**What the task requires:** Pictures aside, repeat the whole listing word for word.

**Dataset excerpt:**
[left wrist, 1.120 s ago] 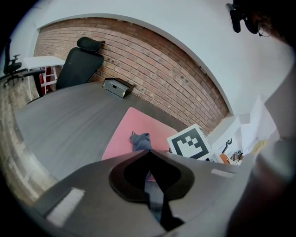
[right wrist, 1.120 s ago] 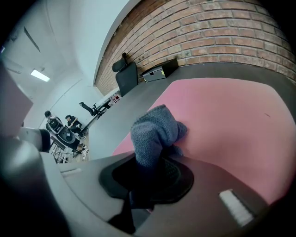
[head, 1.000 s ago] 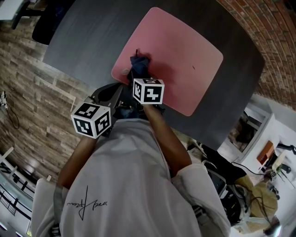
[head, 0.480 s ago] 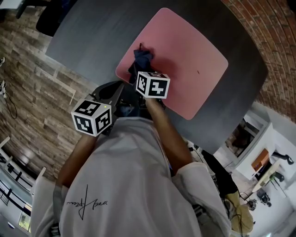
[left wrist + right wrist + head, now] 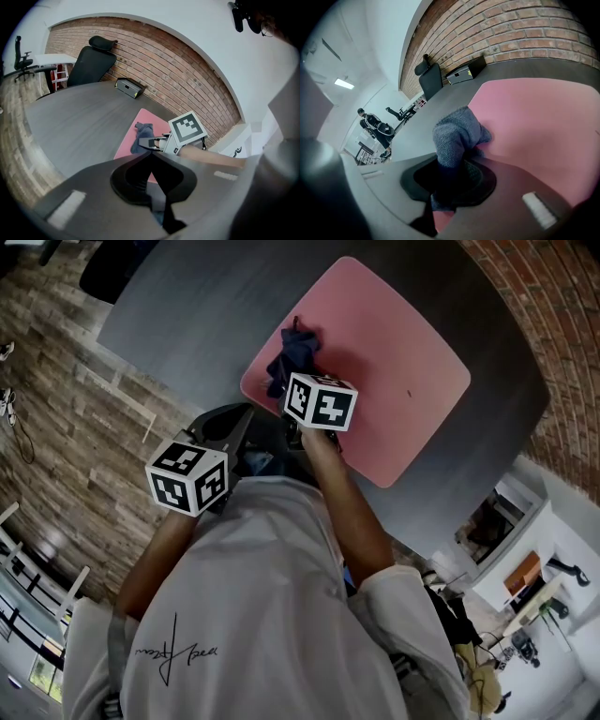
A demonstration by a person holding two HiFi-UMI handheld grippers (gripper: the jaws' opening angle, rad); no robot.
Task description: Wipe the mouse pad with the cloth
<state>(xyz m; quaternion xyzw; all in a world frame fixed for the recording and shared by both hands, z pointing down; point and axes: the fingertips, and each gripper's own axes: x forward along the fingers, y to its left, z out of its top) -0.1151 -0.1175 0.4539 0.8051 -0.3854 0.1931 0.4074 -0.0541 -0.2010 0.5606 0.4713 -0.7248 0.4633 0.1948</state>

**Task output:**
[left wrist, 1.120 s ago] 
[right wrist, 1.120 s ago] 
[head, 1.000 s ago] 
[head, 0.480 s ago] 
[left wrist + right wrist + head, now] 
A demonstration by a person holding two HiFi-UMI handheld grippers (gripper: the jaws' opening angle, rad); no robot.
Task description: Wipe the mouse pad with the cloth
<state>(xyz m; quaternion xyzw; all in a world frame fixed for the recording and shared by both hands, z pointing down; point and axes: the fingertips, and each gripper's own axes: x forward along the fingers, y to its left, z out of its top) -0.1151 -0.1175 0.4539 0.8051 -0.3854 0.1931 0.4074 -0.0541 -0.2010 0.5606 0.4713 -0.7248 0.4633 0.1948</state>

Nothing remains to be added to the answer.